Por causa de sua alma humana, o homem tem a faculdade da auto-análise e do autocontrole. Pode refletir, pensar e raciocinar. Pode escolher livremente entre o bem e o mal, reprimir seus impulsos e - através de esforço consciente - desenvolver seu entendimento e, daí, sua vontade. E por causa dessas faculdades espirituais, pode ser conjungido ao Senhor e receber as bênçãos da vida eterna.

Em contraste com a mente animal, a mente do homem é chamada "racional". Isto não quer dizer, porém, que todo homem seja realmente racional; não quer dizer que o homem é racional desde o seu nascimento ou que ele automaticamente se torne racional (este seria o caso se ele não fosse infestado desde o nascimento pelos males hereditários (AC 1902)); mas quer dizer que todo ser humano tem, por nascimento, uma faculdade pela qual uma mente racional pode ser formada nele.

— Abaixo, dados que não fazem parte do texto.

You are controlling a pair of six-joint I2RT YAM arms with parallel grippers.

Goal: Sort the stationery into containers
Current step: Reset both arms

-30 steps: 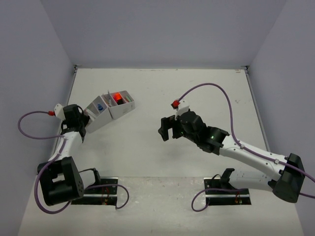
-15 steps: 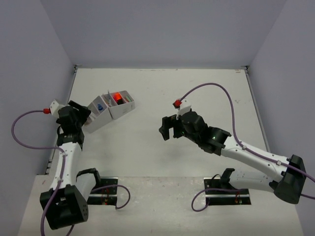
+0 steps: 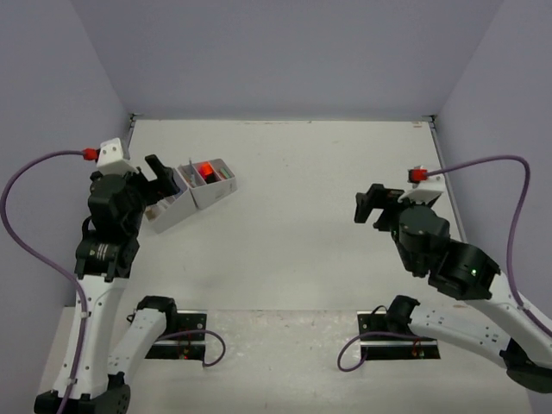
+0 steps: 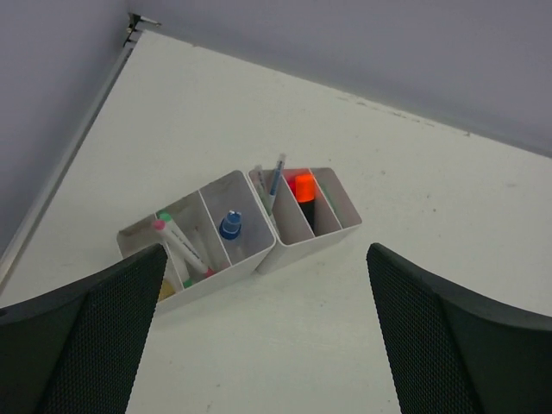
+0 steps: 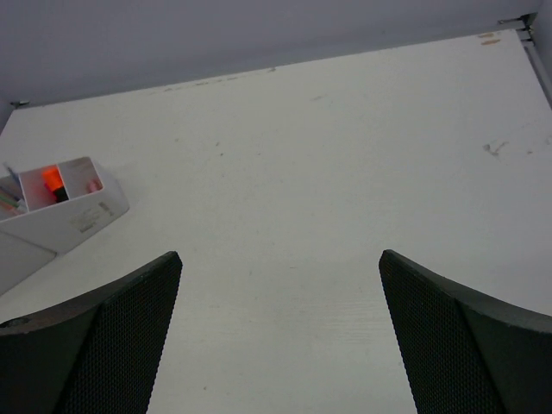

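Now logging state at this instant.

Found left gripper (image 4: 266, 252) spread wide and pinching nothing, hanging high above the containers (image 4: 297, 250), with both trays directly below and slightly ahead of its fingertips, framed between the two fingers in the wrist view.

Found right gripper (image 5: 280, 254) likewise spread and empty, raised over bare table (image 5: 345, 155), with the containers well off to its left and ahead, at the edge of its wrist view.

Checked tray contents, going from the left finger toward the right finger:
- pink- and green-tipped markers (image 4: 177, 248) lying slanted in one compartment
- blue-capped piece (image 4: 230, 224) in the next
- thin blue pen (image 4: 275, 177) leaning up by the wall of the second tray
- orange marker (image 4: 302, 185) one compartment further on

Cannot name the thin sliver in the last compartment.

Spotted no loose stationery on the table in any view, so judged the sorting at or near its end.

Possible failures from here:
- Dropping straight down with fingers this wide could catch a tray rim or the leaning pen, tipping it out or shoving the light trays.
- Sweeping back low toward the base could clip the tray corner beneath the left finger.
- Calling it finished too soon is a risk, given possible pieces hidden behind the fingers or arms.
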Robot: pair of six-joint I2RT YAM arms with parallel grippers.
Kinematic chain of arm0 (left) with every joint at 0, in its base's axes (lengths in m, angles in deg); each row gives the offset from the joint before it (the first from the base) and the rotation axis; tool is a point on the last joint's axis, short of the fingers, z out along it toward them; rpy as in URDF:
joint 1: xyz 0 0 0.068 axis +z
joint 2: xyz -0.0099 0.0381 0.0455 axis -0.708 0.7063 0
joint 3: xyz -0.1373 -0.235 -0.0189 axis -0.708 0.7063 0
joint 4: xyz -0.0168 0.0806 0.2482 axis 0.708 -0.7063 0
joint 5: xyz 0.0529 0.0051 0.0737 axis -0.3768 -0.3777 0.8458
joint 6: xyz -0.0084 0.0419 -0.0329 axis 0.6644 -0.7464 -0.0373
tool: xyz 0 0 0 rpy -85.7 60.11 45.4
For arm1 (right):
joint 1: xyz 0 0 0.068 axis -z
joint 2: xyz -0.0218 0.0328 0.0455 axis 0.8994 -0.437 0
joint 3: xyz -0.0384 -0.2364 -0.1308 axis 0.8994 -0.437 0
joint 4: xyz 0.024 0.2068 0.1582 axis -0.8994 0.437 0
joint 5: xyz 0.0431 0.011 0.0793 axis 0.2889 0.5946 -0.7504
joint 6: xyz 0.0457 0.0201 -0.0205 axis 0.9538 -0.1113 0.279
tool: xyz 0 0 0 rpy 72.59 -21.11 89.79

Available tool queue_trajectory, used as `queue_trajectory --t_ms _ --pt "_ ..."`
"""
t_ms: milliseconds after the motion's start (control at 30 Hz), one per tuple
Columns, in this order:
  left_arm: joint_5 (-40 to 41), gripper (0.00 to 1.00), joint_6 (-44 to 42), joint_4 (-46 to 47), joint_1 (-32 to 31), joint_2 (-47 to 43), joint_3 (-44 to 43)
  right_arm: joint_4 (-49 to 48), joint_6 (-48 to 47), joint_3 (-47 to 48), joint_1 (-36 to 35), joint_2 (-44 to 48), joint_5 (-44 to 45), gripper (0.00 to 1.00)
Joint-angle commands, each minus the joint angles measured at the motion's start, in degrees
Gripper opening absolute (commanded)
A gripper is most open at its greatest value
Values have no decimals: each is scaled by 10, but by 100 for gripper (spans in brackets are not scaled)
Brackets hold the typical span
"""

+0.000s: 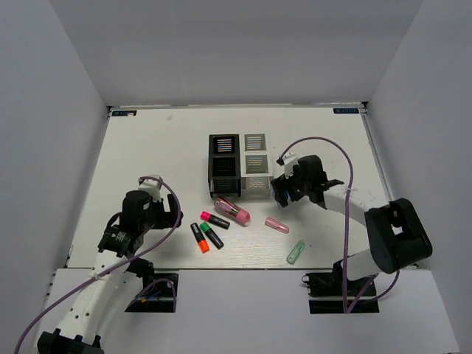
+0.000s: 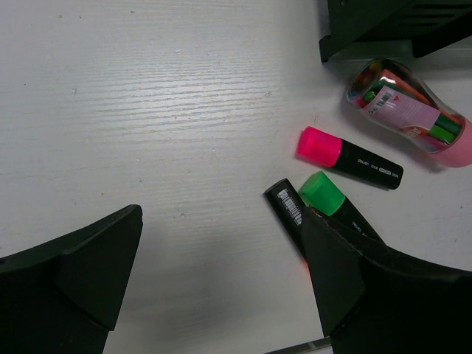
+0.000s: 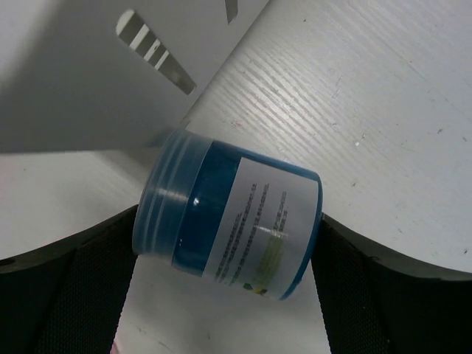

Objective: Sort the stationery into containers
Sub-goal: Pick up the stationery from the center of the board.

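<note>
Farthest from the block of four bins (image 1: 237, 167), on its near side and out to the right, the pale-green tube (image 1: 296, 252) lies flat on the table (image 1: 147, 147), well apart from everything else. Closer to the block, off its near left corner, the orange-ended highlighter (image 1: 200, 237) and the green-ended highlighter (image 1: 212, 234) lie just beside each other, and the pink-ended highlighter (image 1: 214, 220) lies a little nearer the block. The left gripper (image 1: 171, 215) hovers to the left of these three, well short of the block, its fingers (image 2: 74, 287) spread wide with only bare table between them. The small pink piece (image 1: 277, 225) lies alone in front of the block's near right corner. The pink capsule case (image 1: 232, 212), clear-sided with coloured things inside, lies on its side just in front of the block's near black bin; whether it touches the bin cannot be told. The right gripper (image 1: 281, 193) sits just beside the near white bin on the block's right side, its fingers (image 3: 66, 295) closed onto the blue-white roll (image 3: 228, 221), a blue tub with a white label held crosswise, close to that bin's slotted wall; whether the roll is off the table cannot be told. The block stands upright, two black bins on its left, two white on its right
</note>
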Motion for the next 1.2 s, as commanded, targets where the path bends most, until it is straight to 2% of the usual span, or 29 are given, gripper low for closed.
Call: queue_trajectory --t_ms 0,67,100,133,167,200,233,333,400,433,467,500,533,567,600,633,667,700,733,767,800,833,933,1033,1100,1133,1167 --pt "-5 99 -6 -6 2 0 -21 -67 14 16 -25 -13 75 91" --pt "-3 99 -4 -7 0 -1 -21 -88 13 10 -33 -19 95 83" --pt "-5 99 -5 -8 2 -1 -21 -91 14 9 -36 -21 116 76" --pt "-5 99 -6 -7 2 -3 -21 -94 14 7 -40 -22 130 50" --pt "-4 99 -5 -9 2 -3 -20 -100 14 0 -41 -19 134 28" --pt "-5 99 -6 -6 1 -4 -20 -101 16 -6 -44 -12 141 11" --pt "-5 99 -5 -7 2 -5 -19 -99 15 -10 -45 -8 158 0" --pt "-12 97 -6 -4 2 -7 -20 -51 13 -15 -43 28 162 0" --pt "-34 89 -8 4 2 -9 -16 -14 0 -28 -41 77 165 0" --pt "-41 84 -9 7 2 -10 -17 0 0 -27 -40 89 146 0" --pt "-67 70 -9 13 2 -12 -16 50 -3 -23 -40 133 139 0" --pt "-76 63 -7 17 2 -14 -14 79 -6 -12 -40 145 128 0" --pt "-82 53 2 27 2 -16 -9 167 -12 6 -38 156 51 0" --pt "-104 44 6 42 2 -19 -9 198 -35 15 -38 182 18 0" --pt "-127 36 19 48 2 -19 -8 231 -71 41 -38 205 -72 0" --pt "-141 36 40 68 2 -12 -14 336 -94 63 -38 224 -183 0" --pt "-192 39 51 72 0 -8 -20 370 -169 82 -38 234 -239 0" --pt "-209 62 93 77 -2 10 -32 400 -237 87 -40 242 -324 0" --pt "-225 72 110 84 -2 29 -48 443 -287 100 -40 266 -390 0" --pt "-287 78 126 102 -3 38 -54 455 -304 114 -43 263 -416 0" --pt "-305 87 161 112 -12 60 -63 485 -325 128 -40 255 -469 0" --pt "-317 99 200 139 -18 79 -69 506 -418 137 -41 226 -511 0" --pt "-340 100 263 187 -59 128 -88 492 -484 178 -48 197 -562 0" --pt "-309 100 297 199 -124 169 -120 524 -576 218 -62 163 -584 0" --pt "-296 100 310 228 -156 200 -137 482 -561 216 -76 158 -561 0" --pt "-286 100 329 237 -179 205 -142 453 -507 206 -83 165 -534 0" --pt "-281 100 331 254 -191 220 -146 358 -472 196 -86 169 -509 0"
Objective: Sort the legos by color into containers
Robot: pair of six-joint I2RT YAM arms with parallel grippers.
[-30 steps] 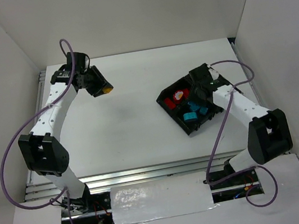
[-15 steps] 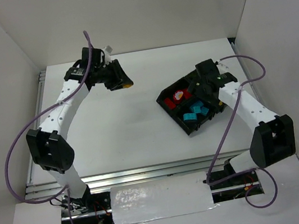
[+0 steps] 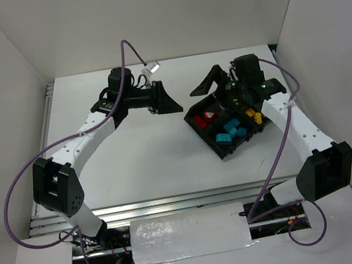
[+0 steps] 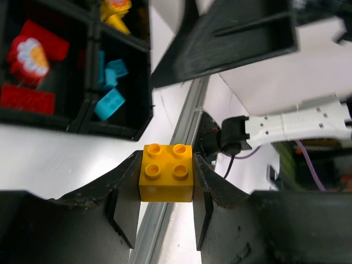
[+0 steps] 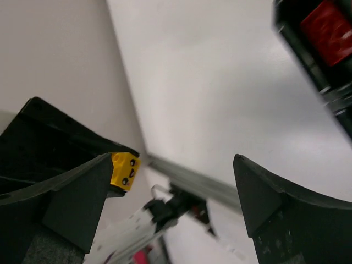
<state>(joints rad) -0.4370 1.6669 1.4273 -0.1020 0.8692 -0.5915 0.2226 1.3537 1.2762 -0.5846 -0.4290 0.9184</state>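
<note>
While your left claw gripped a yellow lego, your right claw gaped open near the tray.

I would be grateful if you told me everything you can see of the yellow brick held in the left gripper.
The yellow brick is a square two-by-two piece of glossy orange-yellow plastic, with four round studs on the face turned to the left wrist camera. It sits level between the black fingers of the left gripper, which press on two opposite sides; nothing else touches it. It appears held clear of the table, short of the black tray.
</note>
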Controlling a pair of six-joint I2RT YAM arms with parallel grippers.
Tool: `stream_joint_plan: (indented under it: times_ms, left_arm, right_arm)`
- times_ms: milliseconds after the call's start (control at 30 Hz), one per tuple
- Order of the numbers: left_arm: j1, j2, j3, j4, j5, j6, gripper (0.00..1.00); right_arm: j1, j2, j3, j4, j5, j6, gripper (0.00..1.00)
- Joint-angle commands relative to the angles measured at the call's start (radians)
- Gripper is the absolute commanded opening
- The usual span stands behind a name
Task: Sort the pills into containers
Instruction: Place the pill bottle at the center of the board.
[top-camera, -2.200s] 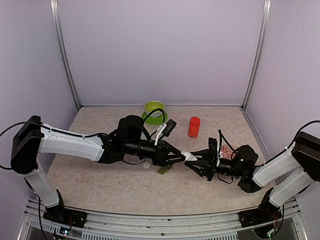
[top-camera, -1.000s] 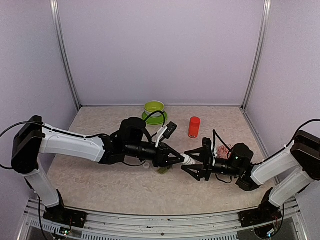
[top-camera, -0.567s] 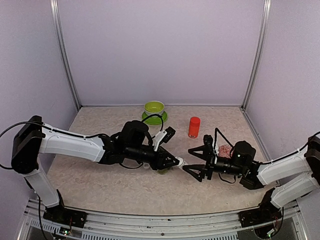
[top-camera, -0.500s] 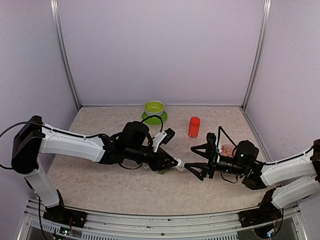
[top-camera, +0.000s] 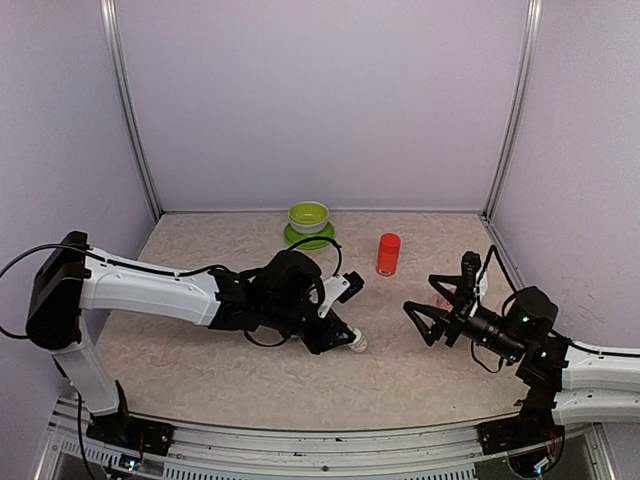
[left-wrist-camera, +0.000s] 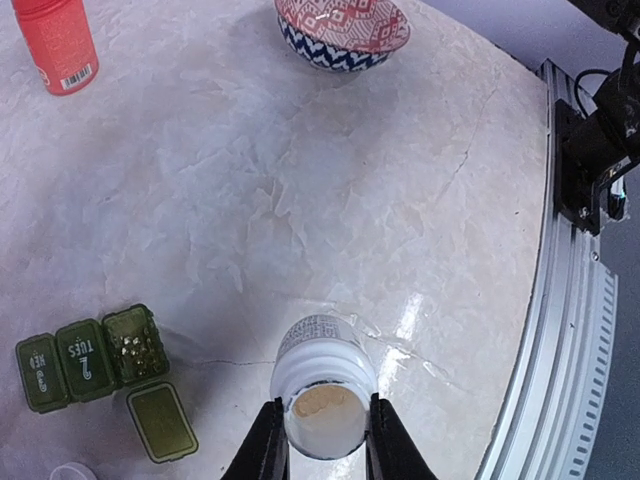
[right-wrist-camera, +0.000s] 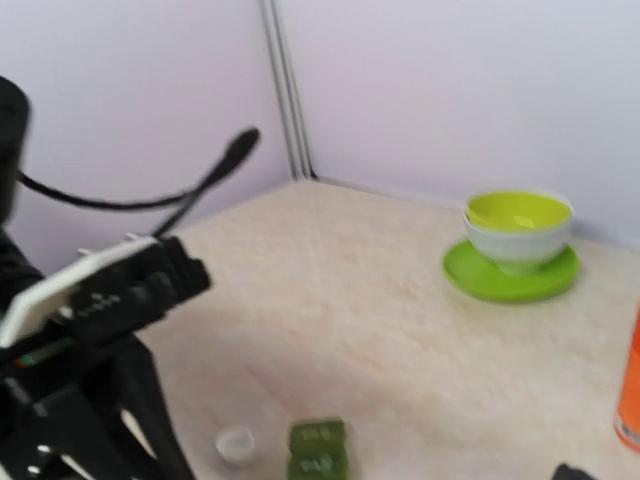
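- Our left gripper (left-wrist-camera: 323, 432) is clamped on a white pill bottle (left-wrist-camera: 322, 372), with its open mouth towards the wrist camera (tan contents show inside).
- The containers (left-wrist-camera: 85, 358) lie on the table (left-wrist-camera: 300, 180) near that gripper, left of the bottle in the wrist view, with one end lid open.
- Our right gripper (top-camera: 425, 300) has its fingers spread wide and empty, well apart from the containers.

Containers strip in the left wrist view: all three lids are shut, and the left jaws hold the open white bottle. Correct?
Not quite. The left wrist view shows only two lids shut on the containers. The third compartment's lid is flipped open, with small pills lying inside. The rest stands: the left jaws hold the open white bottle.
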Motion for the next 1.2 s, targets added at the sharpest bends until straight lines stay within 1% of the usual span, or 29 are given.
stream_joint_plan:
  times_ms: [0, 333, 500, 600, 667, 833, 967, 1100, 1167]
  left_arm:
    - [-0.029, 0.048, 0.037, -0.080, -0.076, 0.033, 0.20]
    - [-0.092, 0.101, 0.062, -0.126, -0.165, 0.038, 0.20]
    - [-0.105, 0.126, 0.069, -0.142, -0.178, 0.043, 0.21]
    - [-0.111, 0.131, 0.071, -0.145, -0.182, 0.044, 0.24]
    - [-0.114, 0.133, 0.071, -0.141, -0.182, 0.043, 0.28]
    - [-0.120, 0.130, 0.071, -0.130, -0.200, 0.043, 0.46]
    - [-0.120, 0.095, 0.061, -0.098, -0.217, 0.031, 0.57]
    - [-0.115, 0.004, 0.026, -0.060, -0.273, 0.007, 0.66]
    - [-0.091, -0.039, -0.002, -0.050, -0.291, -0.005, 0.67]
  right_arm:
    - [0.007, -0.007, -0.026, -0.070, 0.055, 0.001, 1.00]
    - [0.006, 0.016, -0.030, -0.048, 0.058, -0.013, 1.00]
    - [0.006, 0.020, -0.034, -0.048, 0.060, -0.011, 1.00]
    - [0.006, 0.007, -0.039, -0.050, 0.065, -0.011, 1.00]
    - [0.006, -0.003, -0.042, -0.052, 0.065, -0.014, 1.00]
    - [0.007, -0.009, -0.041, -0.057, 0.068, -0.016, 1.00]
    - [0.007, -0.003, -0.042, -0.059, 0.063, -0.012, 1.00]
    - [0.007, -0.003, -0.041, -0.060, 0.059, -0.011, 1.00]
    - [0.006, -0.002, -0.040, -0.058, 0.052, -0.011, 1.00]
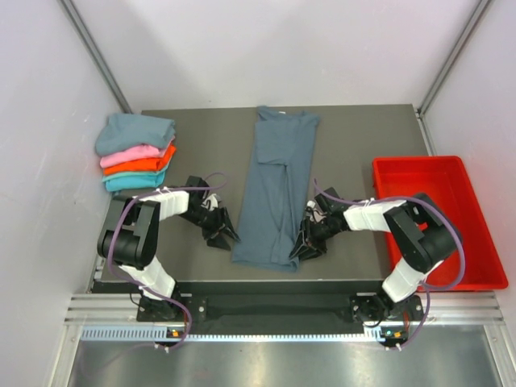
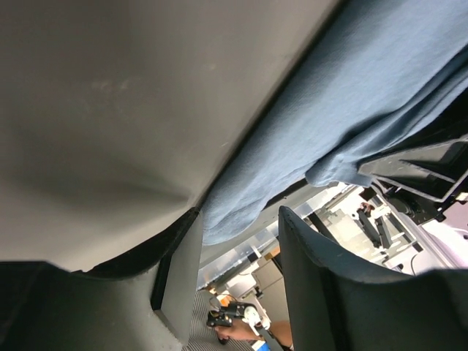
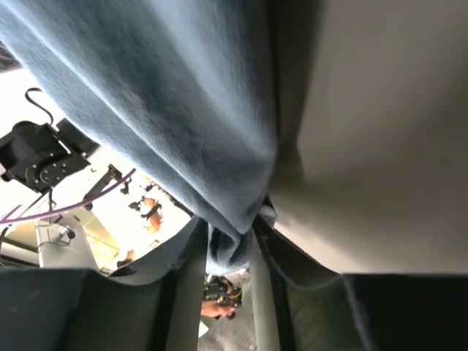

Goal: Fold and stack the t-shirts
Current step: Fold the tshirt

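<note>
A slate blue-grey t-shirt (image 1: 278, 189) lies lengthwise on the table, folded into a long strip, collar at the far end. My right gripper (image 1: 301, 244) is at its near right corner and is shut on a bunch of the cloth (image 3: 232, 248). My left gripper (image 1: 226, 236) is open just left of the near left hem; in the left wrist view the hem (image 2: 241, 212) ends ahead of the empty gap. A stack of folded t-shirts (image 1: 137, 151), blue-grey, pink, orange and turquoise, sits at the far left.
A red plastic tray (image 1: 439, 218) stands off the table's right side. The dark table (image 1: 201, 137) ends at a near edge just below both grippers. Grey walls close in on both sides.
</note>
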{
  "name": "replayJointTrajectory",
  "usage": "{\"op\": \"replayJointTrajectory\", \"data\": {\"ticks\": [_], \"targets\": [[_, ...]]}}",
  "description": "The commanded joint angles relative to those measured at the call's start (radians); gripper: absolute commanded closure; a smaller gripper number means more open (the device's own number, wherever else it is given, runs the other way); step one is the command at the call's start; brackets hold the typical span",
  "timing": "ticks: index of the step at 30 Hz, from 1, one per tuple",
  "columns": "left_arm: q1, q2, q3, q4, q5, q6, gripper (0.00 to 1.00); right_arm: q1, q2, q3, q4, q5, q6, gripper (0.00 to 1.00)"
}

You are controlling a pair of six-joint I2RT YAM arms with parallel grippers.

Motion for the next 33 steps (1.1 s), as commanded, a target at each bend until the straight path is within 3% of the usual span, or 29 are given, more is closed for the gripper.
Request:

A história sagrada de Abrão, Hagar, Ishmael, Sarai e Isaac fala desta gradual e miraculosa formação de uma mente racional no homem caído. No sentido espiritual da Palavra, o patriarca Abrão representa o homem interior onde a faculdade chamada racionalidade reside desde o nascimento. Existe um influxo Divino atuando na alma de cada pessoa que diz que há um Deus e que Ele é um (VRC 8). Mas não há conhecimento a respeito de Deus a não ser através de instrução na revelação Divina. E como o Egito era considerado a fonte do conhecimento no mundo antigo, Abrão foi conduzido ao Egito e lá esteve durante certo tempo, onde enriqueceu-se com rebanhos e gado.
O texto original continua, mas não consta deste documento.